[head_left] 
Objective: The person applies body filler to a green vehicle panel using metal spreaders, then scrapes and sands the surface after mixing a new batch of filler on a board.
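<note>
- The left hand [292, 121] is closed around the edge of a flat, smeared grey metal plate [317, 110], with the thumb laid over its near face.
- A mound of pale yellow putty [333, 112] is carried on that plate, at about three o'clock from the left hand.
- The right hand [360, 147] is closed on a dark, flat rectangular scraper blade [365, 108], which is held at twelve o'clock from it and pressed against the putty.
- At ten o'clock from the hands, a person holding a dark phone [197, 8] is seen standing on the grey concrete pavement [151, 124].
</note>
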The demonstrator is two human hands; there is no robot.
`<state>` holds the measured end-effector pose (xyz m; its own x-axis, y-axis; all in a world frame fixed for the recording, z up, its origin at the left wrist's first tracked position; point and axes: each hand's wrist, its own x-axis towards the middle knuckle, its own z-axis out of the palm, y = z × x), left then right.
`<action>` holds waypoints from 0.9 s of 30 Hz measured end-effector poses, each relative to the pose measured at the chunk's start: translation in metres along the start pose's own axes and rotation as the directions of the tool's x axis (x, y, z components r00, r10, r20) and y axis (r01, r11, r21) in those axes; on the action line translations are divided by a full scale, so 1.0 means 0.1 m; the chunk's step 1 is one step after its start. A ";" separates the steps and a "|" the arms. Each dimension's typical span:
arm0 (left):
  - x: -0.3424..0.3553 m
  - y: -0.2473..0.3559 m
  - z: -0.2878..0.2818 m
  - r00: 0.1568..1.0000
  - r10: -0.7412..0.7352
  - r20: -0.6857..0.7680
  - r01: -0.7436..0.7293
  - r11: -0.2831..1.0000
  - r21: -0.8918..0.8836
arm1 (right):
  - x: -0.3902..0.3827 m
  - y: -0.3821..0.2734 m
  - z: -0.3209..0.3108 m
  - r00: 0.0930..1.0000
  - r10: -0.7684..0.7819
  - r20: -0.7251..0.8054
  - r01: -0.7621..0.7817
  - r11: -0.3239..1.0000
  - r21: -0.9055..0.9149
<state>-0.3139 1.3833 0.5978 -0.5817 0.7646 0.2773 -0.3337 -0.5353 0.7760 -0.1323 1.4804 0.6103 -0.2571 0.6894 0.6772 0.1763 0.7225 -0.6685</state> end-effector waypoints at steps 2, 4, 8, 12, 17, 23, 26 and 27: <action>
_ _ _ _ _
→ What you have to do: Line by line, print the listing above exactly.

→ Result:
[head_left] 
Objective: The person applies body filler to a green vehicle panel using metal spreaders, then scrapes and sands the surface after mixing a new batch of filler on a board.
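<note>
- The left hand [292, 121] is closed around the edge of a flat, smeared grey metal plate [317, 110], with the thumb laid over its near face.
- A mound of pale yellow putty [333, 112] is carried on that plate, at about three o'clock from the left hand.
- The right hand [360, 147] is closed on a dark, flat rectangular scraper blade [365, 108], which is held at twelve o'clock from it and pressed against the putty.
- At ten o'clock from the hands, a person holding a dark phone [197, 8] is seen standing on the grey concrete pavement [151, 124].
</note>
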The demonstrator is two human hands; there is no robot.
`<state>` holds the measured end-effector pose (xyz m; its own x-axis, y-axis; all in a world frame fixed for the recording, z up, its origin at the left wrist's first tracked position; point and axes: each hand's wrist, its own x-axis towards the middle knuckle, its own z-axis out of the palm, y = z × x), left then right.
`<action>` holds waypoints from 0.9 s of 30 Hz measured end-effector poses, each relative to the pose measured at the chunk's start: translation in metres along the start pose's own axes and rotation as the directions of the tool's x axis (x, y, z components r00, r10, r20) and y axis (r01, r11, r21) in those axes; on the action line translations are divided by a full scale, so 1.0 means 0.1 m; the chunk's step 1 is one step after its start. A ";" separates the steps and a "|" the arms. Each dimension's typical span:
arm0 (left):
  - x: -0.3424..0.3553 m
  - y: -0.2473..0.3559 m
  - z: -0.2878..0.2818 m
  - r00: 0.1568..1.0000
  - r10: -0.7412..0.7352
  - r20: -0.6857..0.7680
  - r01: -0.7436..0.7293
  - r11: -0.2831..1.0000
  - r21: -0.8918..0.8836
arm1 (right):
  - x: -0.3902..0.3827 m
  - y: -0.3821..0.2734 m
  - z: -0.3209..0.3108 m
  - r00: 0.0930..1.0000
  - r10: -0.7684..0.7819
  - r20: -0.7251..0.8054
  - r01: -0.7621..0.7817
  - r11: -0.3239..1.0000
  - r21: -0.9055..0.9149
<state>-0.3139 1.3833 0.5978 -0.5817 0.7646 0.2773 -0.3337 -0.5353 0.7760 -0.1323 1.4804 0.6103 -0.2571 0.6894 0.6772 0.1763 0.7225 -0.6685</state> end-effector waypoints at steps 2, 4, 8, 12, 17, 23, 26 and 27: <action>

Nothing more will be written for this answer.